Material provided =>
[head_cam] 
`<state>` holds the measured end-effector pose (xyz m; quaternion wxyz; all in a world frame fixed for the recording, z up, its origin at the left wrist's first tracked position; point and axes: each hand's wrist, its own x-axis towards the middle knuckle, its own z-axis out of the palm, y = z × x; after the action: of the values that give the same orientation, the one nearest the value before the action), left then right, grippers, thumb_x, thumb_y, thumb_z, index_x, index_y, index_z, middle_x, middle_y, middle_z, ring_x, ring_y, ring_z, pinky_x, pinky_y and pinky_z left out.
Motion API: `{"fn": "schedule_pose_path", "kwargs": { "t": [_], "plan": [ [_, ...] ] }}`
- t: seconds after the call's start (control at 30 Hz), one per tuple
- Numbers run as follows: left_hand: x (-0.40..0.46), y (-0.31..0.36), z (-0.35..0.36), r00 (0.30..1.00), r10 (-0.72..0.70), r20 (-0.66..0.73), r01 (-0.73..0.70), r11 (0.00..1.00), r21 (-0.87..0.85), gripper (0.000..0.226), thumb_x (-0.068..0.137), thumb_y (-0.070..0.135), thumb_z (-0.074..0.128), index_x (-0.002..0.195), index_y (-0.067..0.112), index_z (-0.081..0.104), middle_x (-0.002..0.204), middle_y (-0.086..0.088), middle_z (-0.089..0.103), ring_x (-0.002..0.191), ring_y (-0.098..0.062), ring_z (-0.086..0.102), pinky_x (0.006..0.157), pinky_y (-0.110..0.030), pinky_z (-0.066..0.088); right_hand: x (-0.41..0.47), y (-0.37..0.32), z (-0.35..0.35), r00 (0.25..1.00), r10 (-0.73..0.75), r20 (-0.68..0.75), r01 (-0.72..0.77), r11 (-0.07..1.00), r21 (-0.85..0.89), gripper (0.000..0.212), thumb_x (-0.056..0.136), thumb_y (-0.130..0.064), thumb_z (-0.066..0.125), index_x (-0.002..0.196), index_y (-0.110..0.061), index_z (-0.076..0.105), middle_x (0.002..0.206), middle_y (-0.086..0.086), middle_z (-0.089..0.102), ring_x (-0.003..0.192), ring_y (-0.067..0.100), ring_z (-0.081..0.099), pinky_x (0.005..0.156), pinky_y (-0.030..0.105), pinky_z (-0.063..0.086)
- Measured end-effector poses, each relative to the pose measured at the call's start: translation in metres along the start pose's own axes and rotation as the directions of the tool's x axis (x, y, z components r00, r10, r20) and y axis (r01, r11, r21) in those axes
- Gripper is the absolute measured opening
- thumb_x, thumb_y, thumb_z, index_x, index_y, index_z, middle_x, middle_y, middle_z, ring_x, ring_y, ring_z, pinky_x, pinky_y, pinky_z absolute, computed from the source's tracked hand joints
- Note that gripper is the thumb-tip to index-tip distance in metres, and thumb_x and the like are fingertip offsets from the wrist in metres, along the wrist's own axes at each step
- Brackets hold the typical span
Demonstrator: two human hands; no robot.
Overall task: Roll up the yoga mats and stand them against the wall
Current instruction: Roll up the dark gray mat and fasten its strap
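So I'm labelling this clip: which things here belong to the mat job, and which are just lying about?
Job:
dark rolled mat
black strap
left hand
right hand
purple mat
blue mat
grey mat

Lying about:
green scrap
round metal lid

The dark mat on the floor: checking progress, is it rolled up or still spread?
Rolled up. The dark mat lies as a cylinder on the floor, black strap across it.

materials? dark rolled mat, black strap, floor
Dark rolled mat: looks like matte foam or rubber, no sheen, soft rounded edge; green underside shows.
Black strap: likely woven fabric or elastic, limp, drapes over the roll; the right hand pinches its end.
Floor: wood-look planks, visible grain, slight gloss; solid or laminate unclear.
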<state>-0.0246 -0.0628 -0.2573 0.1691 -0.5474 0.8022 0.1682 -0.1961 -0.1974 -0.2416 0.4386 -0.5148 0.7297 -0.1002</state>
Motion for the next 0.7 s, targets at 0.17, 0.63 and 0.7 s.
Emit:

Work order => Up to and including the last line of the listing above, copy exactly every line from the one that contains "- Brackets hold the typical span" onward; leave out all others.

Solution for this exercise =>
- Brackets hold the typical span
Demonstrator: two human hands; no robot.
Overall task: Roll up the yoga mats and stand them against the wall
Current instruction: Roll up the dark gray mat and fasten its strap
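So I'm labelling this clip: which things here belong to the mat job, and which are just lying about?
Job:
dark rolled mat
black strap
left hand
right hand
purple mat
blue mat
grey mat

Lying about:
green scrap
round metal lid

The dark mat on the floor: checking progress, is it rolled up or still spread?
Rolled up. The dark mat lies as a cylinder on the floor, black strap across it.

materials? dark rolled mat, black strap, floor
Dark rolled mat: looks like matte foam or rubber, no sheen, soft rounded edge; green underside shows.
Black strap: likely woven fabric or elastic, limp, drapes over the roll; the right hand pinches its end.
Floor: wood-look planks, visible grain, slight gloss; solid or laminate unclear.
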<state>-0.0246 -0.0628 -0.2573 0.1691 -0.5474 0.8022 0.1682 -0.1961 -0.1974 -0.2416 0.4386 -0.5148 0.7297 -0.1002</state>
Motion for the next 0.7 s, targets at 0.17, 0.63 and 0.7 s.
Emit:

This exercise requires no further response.